We use the following couple lines of shell script to send
an ARP request when we take over a down IP:

---
#setup external virtual IPs
# casesladder.com / igl.net
ifconfig eth0:110 12.129.199.226 broadcast 12.129.199.224 netmask
255.255.255.0

# grab our local MAC address
IGL_MAC=`ifconfig eth0:110| grep HWaddr | awk '{print $5 }'`

# send an ARP packet to the router to let it know where we
# are
`sendarp -t 2 -p 12.129.199.226 -h $IGL_MAC -P 12.129.199.225`

---
Notes:

12.129.199.225 is our router IP - repeat this line if you need
to send the new MAC info to other switches, just change the
destination IP.

Using this method, takeover takes about 1.5 seconds for the ARP
to update and traffic to start flowing.

Hope this helps,
Jeremy

___________________________________________
Jeremy 'Case' Rusnak
President & Founder
Case's Ladder, Inc. http://www.igl.net/
___________________________________________



-----Original Message-----
From: backhand-users-admin@lists.backhand.org
[mailto:backhand-users-admin@lists.backhand.org] On Behalf Of James
Ervin
Sent: Tuesday, August 27, 2002 12:38 PM
To: backhand-users@lists.backhand.org
Subject: [m_b_users] two-tier solution discussion & a Solaris-related
question


Thanks to everyone who gave advice on their two-tier solutions (nice
ASCII art!).

A two-tier solution with a single front-end, or a redundant dedicated
load balancer front-end, would solve one thing for us; when one of our
individual servers goes down, round-robin DNS still directs people to
the downed server. We've been hesitant to adopt a two-tier solution
because the second tier would also require redundancy, and thus we'd
simply be moving the problem up a level. However, we have some graphic
content on our site, so the second tier could potentially be useful for
caching static content as well, and that might outweigh other
considerations. Wackamole in conjunction with the top tier might be
nice, but our switches have this interesting tendency to learn MAC
addresses and then not forget about them--making it difficult to
relocate an IP address to another machine on-the-fly.
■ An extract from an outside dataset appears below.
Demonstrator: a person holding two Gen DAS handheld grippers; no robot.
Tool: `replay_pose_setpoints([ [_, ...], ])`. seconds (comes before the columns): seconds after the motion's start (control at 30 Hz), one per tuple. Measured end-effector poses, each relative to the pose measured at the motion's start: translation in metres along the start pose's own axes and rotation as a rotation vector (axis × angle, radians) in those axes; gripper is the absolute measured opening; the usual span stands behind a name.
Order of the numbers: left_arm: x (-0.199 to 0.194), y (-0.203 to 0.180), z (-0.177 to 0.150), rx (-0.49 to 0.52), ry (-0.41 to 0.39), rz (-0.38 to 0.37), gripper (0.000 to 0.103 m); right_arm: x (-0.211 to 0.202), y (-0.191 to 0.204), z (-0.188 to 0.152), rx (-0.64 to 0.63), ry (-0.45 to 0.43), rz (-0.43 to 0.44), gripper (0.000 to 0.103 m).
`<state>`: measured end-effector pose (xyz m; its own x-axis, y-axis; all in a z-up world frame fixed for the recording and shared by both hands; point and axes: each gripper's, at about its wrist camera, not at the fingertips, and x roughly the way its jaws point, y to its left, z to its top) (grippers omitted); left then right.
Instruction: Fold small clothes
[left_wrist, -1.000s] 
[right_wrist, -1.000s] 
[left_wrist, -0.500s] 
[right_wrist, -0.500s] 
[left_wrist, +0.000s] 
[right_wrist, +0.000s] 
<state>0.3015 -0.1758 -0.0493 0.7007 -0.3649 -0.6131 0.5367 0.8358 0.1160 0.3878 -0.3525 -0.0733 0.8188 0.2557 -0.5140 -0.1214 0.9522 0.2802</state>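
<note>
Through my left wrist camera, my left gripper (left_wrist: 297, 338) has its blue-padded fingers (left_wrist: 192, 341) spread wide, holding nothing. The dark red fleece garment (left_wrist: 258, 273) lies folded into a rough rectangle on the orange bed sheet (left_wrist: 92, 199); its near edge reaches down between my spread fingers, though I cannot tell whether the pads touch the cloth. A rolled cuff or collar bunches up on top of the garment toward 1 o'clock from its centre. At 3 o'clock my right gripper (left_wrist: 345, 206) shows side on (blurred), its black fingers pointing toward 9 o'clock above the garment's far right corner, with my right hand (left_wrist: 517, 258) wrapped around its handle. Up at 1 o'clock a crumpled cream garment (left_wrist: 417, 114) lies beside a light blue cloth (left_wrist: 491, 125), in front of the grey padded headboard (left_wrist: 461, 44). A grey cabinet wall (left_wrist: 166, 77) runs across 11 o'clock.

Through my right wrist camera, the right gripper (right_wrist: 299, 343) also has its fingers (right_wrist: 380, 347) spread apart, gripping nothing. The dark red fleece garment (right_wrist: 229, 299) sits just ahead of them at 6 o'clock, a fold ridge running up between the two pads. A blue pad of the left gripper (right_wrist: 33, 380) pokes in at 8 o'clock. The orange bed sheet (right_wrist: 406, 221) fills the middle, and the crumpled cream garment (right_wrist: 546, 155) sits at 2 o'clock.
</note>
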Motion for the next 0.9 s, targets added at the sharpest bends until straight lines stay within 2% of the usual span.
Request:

Also (and this is unrelated to my original post), wackamole wouldn't
help in a particular case (although a load-balancing switch with some
monitoring capabilities would) I've run into twice lately, where the
Apache server goes belly-up with the following sequence of errors.

The instigator appears to be a segfault in some child Apache process
(not the moderator process itself):

[Tue Aug 27 12:37:42 2002] [notice] child pid 5765 exit signal
Segmentation Fault (11) [Tue Aug 27 12:37:42 2002] [warn] long lost
child came home! (pid 5765)

Subsequently, every Apache process goes into a loop with this repeated
error:

[Tue Aug 27 12:38:00 2002] [error] Child 6281 failed to establish
umbilical to moderator!

Then the server itself remains running, but load climbs to ridiculous
levels and the web application becomes unusable.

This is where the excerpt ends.